La irrupción de la inteligencia artificial en la educación superior no es un fenómeno del futuro, es un presente que avanza rápidamente e interpela con fuerza a las universidades públicas de América Latina. Mientras el mundo académico explora el potencial de estas tecnologías -personalización del aprendizaje, predicción de trayectorias estudiantiles, automatización de evaluaciones o gestión institucional basada en datos-, nuestras realidades estructurales obligan a una pregunta incómoda pero urgente: ¿estamos preparados para integrar esta transformación sin profundizar las desigualdades ya existentes?
Las promesas de la IA en educación son innegables. Puede facilitar trayectorias más inclusivas, detectar tempranamente riesgos de deserción, apoyar la labor docente y optimizar recursos institucionales. Sin embargo, estas promesas descansan sobre condiciones materiales, regulatorias y culturales que están lejos de estar garantizadas. Muchas universidades públicas de la región enfrentan precariedad tecnológica, bajos niveles de inversión en innovación, una alta fragmentación institucional y marcos normativos débiles para guiar una adopción ética, soberana y contextualizada. A esto se suma una brecha digital que afecta tanto a estudiantes como a docentes, y que compromete seriamente cualquier implementación justa de estas tecnologías.
En este contexto, el desafío no es meramente "incorporar IA", sino deliberar para qué fines, con qué criterios y desde qué valores. Adoptarla de forma acrítica -replicando modelos diseñados en otros contextos, entrenados con datos que no nos representan- puede derivar en nuevas formas de exclusión. Riesgos como la automatización opaca de decisiones, la reproducción de sesgos estructurales o la subordinación de la autonomía universitaria a plataformas externas deben ser confrontadas con claridad. Más que un atajo hacia la modernización, la IA puede convertirse en un mecanismo de subordinación si no es integrada desde marcos de justicia cognitiva y pertinencia cultural.
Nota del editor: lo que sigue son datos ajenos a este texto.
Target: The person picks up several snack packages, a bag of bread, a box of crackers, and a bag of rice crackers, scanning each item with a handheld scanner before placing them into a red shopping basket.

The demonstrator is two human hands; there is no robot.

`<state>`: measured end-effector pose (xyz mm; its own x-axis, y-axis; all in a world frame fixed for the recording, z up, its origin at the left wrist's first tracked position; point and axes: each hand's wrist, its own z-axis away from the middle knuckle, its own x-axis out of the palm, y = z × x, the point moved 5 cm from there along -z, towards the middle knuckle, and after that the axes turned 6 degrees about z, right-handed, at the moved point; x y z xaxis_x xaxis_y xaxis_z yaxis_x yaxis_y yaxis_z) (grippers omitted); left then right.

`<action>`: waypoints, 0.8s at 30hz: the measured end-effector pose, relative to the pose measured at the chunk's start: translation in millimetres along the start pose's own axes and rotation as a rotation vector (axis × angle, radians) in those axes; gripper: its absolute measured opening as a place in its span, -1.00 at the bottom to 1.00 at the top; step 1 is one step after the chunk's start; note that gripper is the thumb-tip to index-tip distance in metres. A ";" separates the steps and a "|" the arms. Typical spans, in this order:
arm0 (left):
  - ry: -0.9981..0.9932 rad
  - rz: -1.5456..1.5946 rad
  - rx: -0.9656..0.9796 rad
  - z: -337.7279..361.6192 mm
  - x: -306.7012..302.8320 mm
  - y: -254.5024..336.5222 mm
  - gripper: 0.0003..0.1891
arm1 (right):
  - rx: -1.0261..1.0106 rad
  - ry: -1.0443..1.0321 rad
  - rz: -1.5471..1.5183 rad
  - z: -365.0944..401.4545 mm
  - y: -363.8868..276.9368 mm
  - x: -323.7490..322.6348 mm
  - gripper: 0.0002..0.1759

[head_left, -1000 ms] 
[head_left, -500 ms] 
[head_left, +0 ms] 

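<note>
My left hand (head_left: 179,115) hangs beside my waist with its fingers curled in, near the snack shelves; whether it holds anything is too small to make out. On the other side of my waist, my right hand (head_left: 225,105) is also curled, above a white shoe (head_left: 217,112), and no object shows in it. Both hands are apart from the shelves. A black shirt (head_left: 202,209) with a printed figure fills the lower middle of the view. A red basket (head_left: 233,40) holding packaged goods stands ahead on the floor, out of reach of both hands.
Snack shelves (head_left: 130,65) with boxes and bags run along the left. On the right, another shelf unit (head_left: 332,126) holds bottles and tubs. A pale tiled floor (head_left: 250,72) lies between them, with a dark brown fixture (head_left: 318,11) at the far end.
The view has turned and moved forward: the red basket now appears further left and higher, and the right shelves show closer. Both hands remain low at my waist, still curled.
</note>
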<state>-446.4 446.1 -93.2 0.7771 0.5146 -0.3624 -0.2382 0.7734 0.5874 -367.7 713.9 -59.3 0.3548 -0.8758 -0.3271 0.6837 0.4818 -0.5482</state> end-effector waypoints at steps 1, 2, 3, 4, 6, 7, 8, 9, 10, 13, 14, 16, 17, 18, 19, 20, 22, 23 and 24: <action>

Pero también existe otra posibilidad: que las universidades públicas asuman un rol protagónico en el diseño y uso de una inteligencia artificial al servicio del bien común. Esto requiere más que voluntad tecnológica; exige una visión política y ética que articule investigación, docencia y acción institucional con una perspectiva de equidad, soberanía de datos y deliberación democrática. Necesitamos políticas públicas que reconozcan el valor estratégico de la ciencia y el conocimiento como bienes públicos, presupuestos basales que fortalezcan la autonomía institucional, y redes de colaboración regional que permitan construir capacidades propias y disminuir la dependencia tecnológica.
En tiempos de transformación acelerada, las universidades públicas deben -y pueden- ser refugios de pensamiento crítico y plataformas de innovación responsable. La IA, lejos de reemplazar la misión universitaria, la puede amplificar si es apropiada desde nuestros territorios, lenguajes y desafíos. No se trata sólo de adaptarse al futuro: se trata de disputarlo. Y en América Latina, eso comienza por no delegar en otros la construcción de nuestras respuestas.